• _Activity_: How many lines in the data below contain the string "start"? State that number only.

• _Data shown_:
━━━
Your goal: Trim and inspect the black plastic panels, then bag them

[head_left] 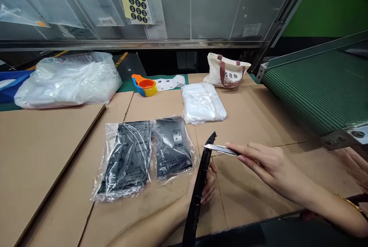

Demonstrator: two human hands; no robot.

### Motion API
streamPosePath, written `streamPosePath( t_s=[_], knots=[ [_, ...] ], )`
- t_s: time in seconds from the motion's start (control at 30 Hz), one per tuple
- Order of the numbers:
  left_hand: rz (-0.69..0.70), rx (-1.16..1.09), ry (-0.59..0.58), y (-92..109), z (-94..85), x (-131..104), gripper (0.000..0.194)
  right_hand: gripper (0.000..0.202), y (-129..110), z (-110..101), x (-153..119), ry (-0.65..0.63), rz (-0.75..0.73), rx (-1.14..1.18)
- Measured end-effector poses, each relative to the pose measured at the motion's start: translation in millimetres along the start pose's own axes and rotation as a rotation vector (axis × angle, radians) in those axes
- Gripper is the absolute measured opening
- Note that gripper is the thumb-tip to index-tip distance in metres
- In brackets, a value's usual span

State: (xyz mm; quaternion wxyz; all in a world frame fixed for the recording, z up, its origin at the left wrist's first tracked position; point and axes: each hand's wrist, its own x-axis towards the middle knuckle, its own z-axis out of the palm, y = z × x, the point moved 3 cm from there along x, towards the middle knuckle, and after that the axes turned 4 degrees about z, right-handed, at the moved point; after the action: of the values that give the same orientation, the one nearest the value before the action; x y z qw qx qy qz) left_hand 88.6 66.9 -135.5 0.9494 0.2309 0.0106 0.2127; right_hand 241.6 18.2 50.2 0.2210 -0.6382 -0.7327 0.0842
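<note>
My left hand [209, 186] is wrapped round a black plastic panel [197, 191], held tilted and seen nearly edge-on, with small clips along its edge. Part of that hand is hidden behind the panel. Between the thumb and fingers of my right hand [264, 162] is a slim craft knife [225, 150]. Its pointed silver blade lies across the panel's upper end; whether it touches cannot be told. Left of the panel, two black perforated plastic panels lie flat in clear bags, one larger bagged panel [129, 159] and one smaller bagged panel [173, 147].
Cardboard [253, 113] covers the bench. Behind are a stack of clear bags [202, 103], a cloth bag [227, 70], a coloured tape dispenser [145, 85] and a large plastic sack [71, 80]. A green conveyor [319, 86] borders the right; another person's blurred hand [352, 166] shows below it.
</note>
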Motion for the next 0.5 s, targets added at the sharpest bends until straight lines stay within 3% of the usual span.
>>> streamPosePath(
  t_s=[0.2, 0.5],
  knots=[
    [0.048, -0.068, -0.035, 0.4, 7.0, 1.0, 0.036, 0.040, -1.3, -8.2, -0.9, 0.050, -0.026, -0.158],
    [0.045, -0.081, 0.094, -7.9, 4.6, -2.1, 0.041, 0.040, -8.1, -0.1, -9.2, 0.138, -0.039, -0.316]
  ],
)
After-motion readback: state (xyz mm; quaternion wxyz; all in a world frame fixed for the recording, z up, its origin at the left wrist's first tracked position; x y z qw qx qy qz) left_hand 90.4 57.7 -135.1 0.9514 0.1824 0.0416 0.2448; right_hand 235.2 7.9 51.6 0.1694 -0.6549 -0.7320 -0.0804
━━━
• _Response for this exercise_: 2